This morning, I received my normal plethora of e-mail advertisements, but one from Brooks Brothers caught my eye.
In honor of Abraham Lincoln’s birthday, their e-mail told the story of how the company gave the 16th President – who was apparently a loyal customer — a coat with an intricate lining, including an embroidered eagle and the inscription: “One Country, One Destiny.”
Lincoln wore the Prince Albert coat, waistcoat, trousers, and black frock coat on his second inauguration, and was wearing it when he was assassinated at Ford’s Theater two weeks later. (The coat is a part of the Ford’s Theatre Museum collection.)
Brooks Brothers has been a part of the political landscape ever since. Ulysses S. Grant ordered tailored uniforms for his Union officers in the Civil War from Brooks Brothers and wore a Brooks Brothers suit when taking his oath of office. After President McKinley was assassinated, Theodore Roosevelt — at age 42 – became the youngest President in American history… and he took his oath while wearing a Brooks Brothers suit.
But on at least two occasions, the company’s brand has been used as a slur against conservatives.
When George H. W. Bush was running for president in 1980, he gave a speech at his alma mater, Yale University. His talk was interrupted by a heckler who accused him of being a “Brooks Brothers Republican” – a short hand slur for being aloof and out-of-touch. Bush promptly opened his suit coat to reveal that his suit was actually by J. Press, which –ironically – is a more prestigious, old money New England store.

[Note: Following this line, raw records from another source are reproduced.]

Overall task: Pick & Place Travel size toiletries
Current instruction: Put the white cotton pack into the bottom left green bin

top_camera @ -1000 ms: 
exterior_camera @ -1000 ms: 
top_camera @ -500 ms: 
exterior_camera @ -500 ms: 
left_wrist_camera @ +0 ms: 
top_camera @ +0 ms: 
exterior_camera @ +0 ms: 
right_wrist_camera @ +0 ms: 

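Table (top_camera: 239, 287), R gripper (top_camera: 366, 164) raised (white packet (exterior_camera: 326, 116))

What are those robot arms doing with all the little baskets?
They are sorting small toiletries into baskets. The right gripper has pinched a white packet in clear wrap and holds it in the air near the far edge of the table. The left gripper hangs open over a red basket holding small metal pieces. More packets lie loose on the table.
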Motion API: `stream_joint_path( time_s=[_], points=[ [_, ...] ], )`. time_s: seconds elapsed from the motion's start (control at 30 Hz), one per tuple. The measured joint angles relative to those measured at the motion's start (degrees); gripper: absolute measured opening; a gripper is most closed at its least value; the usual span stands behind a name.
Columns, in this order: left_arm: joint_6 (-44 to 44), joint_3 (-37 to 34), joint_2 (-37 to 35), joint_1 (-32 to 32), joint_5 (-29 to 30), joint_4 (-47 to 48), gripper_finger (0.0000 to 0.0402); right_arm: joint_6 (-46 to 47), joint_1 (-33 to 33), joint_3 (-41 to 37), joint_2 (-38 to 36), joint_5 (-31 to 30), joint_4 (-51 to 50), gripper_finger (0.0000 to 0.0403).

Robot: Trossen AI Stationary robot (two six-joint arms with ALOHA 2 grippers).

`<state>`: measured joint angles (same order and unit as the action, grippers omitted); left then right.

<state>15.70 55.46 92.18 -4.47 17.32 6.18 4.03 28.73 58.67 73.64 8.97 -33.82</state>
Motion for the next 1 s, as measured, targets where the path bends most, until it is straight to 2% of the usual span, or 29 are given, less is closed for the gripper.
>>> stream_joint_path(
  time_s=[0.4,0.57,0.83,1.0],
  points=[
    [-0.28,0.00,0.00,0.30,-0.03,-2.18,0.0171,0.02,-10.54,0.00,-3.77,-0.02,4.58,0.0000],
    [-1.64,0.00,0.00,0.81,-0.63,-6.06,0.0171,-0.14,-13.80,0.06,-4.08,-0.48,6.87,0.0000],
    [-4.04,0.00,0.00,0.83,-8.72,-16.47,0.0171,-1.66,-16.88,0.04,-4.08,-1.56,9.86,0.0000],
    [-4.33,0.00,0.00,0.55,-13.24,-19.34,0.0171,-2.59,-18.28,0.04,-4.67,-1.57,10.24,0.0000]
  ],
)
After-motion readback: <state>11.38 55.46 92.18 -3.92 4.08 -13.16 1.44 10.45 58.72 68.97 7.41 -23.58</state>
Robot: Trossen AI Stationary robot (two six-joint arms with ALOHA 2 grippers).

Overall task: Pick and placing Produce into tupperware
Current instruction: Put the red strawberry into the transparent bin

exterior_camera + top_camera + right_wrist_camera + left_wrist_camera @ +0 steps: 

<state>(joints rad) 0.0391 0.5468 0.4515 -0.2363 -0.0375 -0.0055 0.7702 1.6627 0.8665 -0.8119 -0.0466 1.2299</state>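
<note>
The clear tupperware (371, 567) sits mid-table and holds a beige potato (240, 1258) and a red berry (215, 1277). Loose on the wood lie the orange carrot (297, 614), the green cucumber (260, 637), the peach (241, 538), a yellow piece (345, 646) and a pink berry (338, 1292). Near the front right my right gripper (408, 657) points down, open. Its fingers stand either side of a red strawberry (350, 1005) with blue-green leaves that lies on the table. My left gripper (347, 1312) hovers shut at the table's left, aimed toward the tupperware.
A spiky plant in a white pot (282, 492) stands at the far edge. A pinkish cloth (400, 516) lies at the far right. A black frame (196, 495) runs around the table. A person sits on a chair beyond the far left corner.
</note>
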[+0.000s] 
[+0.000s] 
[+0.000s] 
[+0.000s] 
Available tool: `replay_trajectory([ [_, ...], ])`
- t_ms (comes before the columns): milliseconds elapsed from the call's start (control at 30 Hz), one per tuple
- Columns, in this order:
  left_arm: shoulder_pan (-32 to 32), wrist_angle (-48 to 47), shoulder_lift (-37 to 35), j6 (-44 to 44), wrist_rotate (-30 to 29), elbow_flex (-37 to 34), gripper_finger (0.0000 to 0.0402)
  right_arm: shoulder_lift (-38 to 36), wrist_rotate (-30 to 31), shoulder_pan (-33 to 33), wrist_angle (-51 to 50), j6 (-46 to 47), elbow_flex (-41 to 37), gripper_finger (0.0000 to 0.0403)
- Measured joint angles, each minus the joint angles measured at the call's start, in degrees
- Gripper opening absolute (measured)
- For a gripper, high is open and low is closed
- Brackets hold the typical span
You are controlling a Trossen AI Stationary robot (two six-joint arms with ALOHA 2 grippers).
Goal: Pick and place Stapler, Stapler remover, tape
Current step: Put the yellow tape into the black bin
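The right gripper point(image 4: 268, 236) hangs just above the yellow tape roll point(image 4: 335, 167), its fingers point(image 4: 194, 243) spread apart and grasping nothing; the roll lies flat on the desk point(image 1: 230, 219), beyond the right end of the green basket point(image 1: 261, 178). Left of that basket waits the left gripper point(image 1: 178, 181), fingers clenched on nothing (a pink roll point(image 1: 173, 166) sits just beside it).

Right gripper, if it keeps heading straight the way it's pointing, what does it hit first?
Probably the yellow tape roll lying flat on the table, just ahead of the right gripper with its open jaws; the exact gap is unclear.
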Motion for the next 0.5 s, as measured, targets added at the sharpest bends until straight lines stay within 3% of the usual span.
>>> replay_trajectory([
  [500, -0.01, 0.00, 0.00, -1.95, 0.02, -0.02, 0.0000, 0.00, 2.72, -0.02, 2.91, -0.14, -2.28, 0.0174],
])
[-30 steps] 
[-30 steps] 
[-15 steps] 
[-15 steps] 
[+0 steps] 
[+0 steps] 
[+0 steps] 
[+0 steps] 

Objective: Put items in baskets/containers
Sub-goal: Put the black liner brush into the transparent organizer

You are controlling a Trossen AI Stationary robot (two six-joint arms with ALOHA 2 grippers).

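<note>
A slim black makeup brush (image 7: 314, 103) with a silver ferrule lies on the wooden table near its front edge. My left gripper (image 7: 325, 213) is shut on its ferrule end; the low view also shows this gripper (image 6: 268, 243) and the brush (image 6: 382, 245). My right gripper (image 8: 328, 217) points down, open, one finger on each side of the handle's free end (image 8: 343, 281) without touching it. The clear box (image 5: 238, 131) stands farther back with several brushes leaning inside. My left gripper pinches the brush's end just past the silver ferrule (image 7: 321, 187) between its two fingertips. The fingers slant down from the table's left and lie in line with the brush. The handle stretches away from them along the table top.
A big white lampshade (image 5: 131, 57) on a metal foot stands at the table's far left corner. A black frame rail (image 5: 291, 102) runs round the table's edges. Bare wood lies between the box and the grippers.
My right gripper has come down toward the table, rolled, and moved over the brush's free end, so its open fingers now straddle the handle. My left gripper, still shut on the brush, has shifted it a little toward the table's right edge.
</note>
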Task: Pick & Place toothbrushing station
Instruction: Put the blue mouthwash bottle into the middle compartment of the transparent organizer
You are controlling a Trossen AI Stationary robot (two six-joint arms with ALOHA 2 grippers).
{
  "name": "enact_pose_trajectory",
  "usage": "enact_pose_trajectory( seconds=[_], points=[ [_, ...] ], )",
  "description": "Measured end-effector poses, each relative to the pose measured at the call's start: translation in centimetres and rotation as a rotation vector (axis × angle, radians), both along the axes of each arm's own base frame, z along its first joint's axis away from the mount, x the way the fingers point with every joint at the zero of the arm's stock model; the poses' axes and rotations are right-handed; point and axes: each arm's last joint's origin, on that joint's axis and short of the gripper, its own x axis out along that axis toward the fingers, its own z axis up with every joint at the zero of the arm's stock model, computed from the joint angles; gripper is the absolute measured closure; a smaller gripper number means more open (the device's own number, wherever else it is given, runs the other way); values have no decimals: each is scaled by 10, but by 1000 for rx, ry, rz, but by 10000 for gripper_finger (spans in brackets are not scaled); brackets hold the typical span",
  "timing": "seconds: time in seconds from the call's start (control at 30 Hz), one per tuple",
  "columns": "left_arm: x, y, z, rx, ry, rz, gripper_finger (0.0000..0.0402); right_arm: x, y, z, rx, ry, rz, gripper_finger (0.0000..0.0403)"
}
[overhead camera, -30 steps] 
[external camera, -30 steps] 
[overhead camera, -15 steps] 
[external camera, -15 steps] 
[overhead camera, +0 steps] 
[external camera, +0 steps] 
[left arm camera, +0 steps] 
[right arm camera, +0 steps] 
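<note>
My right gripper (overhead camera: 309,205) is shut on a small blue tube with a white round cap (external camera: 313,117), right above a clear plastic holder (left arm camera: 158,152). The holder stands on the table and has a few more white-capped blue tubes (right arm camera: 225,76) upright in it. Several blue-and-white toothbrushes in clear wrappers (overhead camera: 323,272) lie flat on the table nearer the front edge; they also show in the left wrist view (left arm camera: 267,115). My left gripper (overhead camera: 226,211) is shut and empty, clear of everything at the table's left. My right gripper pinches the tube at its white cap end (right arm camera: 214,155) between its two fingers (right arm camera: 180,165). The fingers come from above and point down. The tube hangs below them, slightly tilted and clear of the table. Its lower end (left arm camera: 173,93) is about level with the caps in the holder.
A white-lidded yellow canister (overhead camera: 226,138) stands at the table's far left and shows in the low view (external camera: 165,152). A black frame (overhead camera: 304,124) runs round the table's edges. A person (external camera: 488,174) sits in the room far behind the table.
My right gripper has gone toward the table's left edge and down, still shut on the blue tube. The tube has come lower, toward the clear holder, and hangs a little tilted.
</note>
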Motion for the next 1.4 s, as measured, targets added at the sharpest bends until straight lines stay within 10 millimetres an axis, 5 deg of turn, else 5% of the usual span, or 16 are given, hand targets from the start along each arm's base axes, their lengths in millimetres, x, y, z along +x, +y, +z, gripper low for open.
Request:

So, is the Brooks Brothers clothing line slanted toward Republicans? Not so fast. The store claims to have outfitted 39 out of the 44 American Presidents, including Democrat Woodrow Wilson who wore Brooks Brothers during his inauguration. Also, according to a 1950 article by Lester David, “When Franklin D. Roosevelt met Churchill and Stalin at Yalta in 1945, the great Navy cape he wore on the 6,000-mile air-sea journey carried the Brooks label.” According to Off the Cuff, “John F. Kennedy single-handedly defined his generation’s look when he wore a Brooks Brothers two-button suit at his inauguration. The slim cut and slim-lapelled two-button “Fitzgerald” suit, part of Brooks’ current lineup, pays homage to that Kennedy-era classic.” Later, the more casual Bill Clinton wore a leather bomber jacket the day after his election as President in 1992.
But what about President Obama?
At least sartorially, he’s a conservative. During his first inauguration, he wore three items from Brooks Brothers: a black cashmere overcoat, a burgundy cashmere scarf, and black leather gloves.
Perhaps we should be encouraged this company is at least one thing upon which both Republicans and Democrats can still agree.